**Exercise prompt:**
The lines to repeat are those below from the one containing "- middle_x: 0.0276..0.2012" down to the one containing "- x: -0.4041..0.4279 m", both included; reproduce them exactly and nothing else.

::::::::

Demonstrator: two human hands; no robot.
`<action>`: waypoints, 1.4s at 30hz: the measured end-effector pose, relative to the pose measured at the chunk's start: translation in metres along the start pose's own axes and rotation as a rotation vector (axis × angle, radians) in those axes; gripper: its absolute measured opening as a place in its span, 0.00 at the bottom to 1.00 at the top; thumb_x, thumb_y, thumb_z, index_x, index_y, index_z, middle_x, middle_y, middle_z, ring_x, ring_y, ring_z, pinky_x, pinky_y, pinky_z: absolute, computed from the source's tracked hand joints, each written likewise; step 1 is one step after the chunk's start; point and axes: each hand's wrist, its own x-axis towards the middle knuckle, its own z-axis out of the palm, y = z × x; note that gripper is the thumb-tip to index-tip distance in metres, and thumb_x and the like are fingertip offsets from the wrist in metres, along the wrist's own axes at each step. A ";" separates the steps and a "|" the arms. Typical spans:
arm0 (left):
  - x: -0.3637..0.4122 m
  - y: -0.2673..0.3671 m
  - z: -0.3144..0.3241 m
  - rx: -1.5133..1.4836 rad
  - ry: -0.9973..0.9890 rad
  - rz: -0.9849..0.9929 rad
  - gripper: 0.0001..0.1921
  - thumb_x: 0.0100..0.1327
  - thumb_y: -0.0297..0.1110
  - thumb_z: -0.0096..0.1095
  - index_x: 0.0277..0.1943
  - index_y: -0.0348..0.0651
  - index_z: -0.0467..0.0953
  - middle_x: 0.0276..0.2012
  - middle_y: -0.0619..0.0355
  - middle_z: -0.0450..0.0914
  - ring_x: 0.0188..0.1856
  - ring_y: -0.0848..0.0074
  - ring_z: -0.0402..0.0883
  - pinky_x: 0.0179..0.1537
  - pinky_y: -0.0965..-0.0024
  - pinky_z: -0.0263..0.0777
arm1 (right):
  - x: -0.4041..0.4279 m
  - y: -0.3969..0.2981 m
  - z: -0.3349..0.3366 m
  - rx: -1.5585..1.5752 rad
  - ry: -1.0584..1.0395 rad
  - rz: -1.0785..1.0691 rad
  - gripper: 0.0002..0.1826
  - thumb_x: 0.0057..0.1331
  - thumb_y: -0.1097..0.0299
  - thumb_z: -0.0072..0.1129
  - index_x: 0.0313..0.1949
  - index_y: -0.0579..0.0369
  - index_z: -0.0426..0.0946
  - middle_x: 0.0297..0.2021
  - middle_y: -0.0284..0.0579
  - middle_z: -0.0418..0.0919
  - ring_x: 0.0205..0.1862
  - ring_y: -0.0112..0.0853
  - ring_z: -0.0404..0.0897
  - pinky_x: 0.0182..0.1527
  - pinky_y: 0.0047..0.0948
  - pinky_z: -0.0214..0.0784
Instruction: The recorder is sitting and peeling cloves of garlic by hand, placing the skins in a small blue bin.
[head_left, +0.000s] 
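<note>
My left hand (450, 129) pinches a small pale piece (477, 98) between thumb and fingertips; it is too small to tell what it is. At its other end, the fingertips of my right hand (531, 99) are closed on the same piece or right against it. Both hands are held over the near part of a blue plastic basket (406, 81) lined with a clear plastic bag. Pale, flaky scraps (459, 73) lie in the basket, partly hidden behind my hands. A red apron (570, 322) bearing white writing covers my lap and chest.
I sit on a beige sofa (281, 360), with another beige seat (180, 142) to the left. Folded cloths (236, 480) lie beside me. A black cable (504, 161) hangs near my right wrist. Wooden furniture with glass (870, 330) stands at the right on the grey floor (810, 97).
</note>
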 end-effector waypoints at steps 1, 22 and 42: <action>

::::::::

**Response below:**
  - middle_x: 0.0276..0.2012
  - middle_y: -0.0619..0.0355
  - middle_z: -0.0450..0.0914
  - ring_x: 0.0188..0.1856
  - ring_y: -0.0848..0.0074
  - ring_z: -0.0402..0.0883
  - pinky_x: 0.0179..0.1537
  - pinky_y: -0.0965..-0.0024
  - pinky_z: -0.0263..0.0777
arm1 (right):
  - x: -0.4041..0.4279 m

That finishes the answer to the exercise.